Though both Dysgraphia and Dyspraxia are similar, they have important distinctions. Dysgraphia refers to issues with the written language and is caused by a language-based weakness. Dyspraxia is a neurological disorder that effects the ability to plan and process motor tasks. Occupational therapy can help both Dyspraxia and Dysgraphia patients improve fine motor skills such as writing and processing motor tasks.
Children diagnosed with an intellectual disability struggle with reasoning, learning, and problem-solving skills. Speech therapy can help children with intellectual disabilities improve communication skills, including language and speech. Occupational therapy focuses on the use of purposeful activities in order to prepare intellectually disabled children for real-life scenarios such as self-care, employment, and domestic life.
Prader-Willi Syndrome is a complex medical disorder normally caused by the deletion of part of the chromosomes that are passed down from the father’s sperm. Prader-Willi Syndrome is characterized by an excessive interest in food, obsessive and compulsive behaviors, and mood fluctuations. Physical therapy and behavioral therapy are two main therapies that will be extraordinarily helpful for a child to regain their independence. Pediatric patients can restore their muscle function and strength through exercises planned by the physical therapists, while behavioral therapy can target destructive behavior regarding food and mood.
Our team at ChildrenFirst has seen firsthand how outpatient therapy has improved the lives of countless children.
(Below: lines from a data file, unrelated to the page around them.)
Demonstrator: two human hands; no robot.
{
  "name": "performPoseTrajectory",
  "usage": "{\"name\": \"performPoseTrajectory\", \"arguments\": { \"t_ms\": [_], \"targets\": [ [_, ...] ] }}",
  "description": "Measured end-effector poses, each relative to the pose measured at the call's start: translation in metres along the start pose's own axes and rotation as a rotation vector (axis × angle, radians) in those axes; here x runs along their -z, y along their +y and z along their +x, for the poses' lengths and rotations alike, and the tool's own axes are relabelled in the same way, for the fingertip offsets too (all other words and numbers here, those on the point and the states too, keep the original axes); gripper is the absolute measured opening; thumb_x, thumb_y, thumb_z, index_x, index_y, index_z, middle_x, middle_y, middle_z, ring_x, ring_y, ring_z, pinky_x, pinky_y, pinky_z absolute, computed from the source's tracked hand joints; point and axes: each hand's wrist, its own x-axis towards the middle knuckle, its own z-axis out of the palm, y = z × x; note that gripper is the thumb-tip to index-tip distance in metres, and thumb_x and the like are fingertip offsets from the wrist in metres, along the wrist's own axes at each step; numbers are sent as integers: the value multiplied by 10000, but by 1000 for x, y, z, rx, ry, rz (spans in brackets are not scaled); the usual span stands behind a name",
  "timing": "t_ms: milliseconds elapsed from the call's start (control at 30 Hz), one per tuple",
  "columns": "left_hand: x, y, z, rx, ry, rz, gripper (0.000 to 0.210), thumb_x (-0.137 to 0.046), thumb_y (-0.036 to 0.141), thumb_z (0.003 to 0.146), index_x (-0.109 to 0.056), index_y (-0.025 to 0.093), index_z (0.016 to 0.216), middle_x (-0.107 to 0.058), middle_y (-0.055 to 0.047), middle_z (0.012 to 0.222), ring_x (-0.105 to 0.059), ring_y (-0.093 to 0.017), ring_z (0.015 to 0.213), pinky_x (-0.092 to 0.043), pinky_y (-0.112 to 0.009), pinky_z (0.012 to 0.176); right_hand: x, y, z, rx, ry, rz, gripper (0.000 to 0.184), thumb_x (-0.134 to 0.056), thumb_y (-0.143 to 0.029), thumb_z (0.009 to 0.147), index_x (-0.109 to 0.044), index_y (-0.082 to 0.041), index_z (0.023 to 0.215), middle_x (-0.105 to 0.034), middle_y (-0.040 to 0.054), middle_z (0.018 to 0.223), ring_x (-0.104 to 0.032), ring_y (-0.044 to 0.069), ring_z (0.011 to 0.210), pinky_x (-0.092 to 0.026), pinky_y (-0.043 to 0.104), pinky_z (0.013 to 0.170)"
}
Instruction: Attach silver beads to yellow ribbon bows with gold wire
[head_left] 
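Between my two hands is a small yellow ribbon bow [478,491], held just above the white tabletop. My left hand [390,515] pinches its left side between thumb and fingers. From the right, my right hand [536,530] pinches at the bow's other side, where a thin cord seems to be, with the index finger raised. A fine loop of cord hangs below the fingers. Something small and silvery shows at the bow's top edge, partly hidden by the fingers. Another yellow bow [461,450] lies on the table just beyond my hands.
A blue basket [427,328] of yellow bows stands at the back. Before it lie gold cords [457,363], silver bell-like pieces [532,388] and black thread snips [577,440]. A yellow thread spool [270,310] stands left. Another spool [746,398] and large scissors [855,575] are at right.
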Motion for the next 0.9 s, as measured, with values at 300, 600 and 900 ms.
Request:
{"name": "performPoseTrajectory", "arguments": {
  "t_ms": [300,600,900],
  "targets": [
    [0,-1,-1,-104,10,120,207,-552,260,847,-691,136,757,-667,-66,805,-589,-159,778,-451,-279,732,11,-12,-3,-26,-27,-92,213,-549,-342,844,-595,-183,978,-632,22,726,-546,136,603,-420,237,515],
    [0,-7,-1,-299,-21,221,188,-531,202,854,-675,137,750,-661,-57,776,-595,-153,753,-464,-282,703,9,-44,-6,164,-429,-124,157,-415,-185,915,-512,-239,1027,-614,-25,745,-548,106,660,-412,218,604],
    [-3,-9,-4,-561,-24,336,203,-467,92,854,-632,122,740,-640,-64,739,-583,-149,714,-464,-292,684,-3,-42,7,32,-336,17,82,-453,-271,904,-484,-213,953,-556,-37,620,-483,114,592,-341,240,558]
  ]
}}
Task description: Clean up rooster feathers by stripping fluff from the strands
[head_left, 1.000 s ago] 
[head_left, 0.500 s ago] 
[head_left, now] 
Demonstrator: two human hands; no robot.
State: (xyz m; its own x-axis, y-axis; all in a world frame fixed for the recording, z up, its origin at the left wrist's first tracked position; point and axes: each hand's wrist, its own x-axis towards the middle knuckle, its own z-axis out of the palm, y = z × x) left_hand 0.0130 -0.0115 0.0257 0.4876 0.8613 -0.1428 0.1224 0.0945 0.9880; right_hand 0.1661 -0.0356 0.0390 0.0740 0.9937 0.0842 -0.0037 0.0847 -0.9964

We never tire of celebrating well-earned milestones! ChildrenFirst prides itself on having the most talented and dedicated physical, occupational, and speech therapists in Central Florida.
Parenting a child with complex medical needs comes with its own unique set of challenges. We are here, ready and excited to support your family on their treatment journey. We work together with your child’s health care provider to create a plan that best fits their individual medical needs. Contact us today so we can discuss how we may best serve you!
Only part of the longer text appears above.